Prescribed burn carried out 12 miles north of Dolores

Crews light a perimeter around an area for a prescribed burn in April with the Dolores Ranger District at the Boggy Draw Trail System. A prescribed burn in the Salter-Carlyle area 12 miles north of Dolores began Wednesday. (Anna Watson/The Journal)
Burn plan for 1,660 acres calls for aerial ignitions

DOLORES — Smoke may be visible across much of Southwest Colorado Wedneday night through Thursday as fire crews conduct a prescribed burn north of Dry Canyon near Dolores on roughly 1,660 acres to improve forest health within the San Juan National Forest.

The burn continues mitigation work from the Dolores Ranger District to remove wildfire fuels and lessen the chance of a major, unplanned fire in the future. The burn plan called for 68 personnel assigned to the field with aerial and drip-torch hand ignitions.

Abraham Proffitt, a spokesperson for the Forest Service, said a test fire early Wednesday assessed soil conditions and wind activity, and the landscape was deemed successfully safe to continue. The area received a quarter-inch of rain Monday, making it ideal for burning.

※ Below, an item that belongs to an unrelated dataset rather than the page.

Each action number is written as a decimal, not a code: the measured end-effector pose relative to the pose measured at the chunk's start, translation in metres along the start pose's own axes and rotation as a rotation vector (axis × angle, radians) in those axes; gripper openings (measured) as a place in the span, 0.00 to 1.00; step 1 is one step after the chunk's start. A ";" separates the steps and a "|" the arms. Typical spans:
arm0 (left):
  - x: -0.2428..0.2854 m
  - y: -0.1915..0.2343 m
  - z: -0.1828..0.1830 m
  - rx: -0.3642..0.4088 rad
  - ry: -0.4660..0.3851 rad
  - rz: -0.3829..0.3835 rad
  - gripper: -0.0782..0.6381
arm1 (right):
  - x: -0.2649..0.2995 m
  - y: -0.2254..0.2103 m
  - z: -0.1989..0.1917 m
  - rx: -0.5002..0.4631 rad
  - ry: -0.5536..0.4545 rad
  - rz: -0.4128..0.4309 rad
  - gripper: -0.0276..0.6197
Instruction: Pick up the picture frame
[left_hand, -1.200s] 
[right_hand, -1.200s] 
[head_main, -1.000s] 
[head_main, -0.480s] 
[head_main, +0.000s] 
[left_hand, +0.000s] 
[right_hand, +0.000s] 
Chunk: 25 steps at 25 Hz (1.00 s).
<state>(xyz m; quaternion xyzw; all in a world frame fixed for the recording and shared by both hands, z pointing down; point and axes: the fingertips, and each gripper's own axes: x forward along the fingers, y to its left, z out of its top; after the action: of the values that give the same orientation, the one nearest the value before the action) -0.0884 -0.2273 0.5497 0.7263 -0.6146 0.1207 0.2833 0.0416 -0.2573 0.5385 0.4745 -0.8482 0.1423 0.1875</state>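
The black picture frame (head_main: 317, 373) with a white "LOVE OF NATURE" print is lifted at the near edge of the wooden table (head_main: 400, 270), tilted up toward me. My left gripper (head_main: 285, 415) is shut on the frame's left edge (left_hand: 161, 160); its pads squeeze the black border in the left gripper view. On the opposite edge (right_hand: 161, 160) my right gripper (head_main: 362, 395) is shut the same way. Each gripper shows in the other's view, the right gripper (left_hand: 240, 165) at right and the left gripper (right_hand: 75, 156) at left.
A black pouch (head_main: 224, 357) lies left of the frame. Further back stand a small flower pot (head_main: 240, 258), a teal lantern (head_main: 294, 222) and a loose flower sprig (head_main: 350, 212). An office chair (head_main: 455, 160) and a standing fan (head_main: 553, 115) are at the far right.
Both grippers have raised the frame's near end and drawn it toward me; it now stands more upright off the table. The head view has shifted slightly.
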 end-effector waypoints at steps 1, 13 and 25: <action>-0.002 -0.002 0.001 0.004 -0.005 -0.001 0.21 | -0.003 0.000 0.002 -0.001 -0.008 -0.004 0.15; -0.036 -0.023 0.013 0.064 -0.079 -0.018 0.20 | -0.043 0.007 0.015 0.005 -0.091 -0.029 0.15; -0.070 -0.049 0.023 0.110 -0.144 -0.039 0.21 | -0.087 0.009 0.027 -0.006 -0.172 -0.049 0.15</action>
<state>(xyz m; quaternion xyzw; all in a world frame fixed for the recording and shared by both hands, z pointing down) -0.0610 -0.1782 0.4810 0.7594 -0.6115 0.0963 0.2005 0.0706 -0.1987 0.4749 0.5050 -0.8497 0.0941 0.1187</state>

“At 1 p.m., it was 20% of the interior had been burned, I’d say it’s probably around 30 to 40% burned at this point,” Proffitt said, adding the goal is to wrap up by the end of day.

He said crews thinned vegetation and brush ahead of time to prep for burning. Officials closely monitored soil moisture levels the night prior and week before burning.

“There was low-wind activity, and the landscape itself is a good mix of Ponderosa pine and grasses so that landscape is primed for prescribed fire, because it will burn at a lower intensity,” Proffitt said.

Fire officials follow strict burn guidelines where they can only continue under certain weather, fuel and smoke parameters.

The burn is focused on the Salter-Carlyle area, 12 miles north of Dolores, near Forest Service Road 510.

A roughly 1,660 acres north of Dry Canyon on the Dolores Ranger District is planned for the prescribed burn. Fire crews treated wilderness in a 1,300-acre prescribed burn south of Dry Canyon in 2024, shown in the pictured map. (Courtesy of the San Juan National Forest Service)

In part, the strategy is to restore Ponderosa pine ecosystems while improving wildlife habitat.

According to San Juan National Forest, smoke is expected to travel northeast through Wednesday and Thursday and settle around McPhee Reservoir and around the towns of Dolores, Rico, Cortez, Dove Creek, and Pleasant View before disappearing Friday.

“Typically in the evenings, it settles in the canyon, traveling into Dolores and settling into the McPhee and surrounding communities, just depending on how the wind travels,” Proffitt said.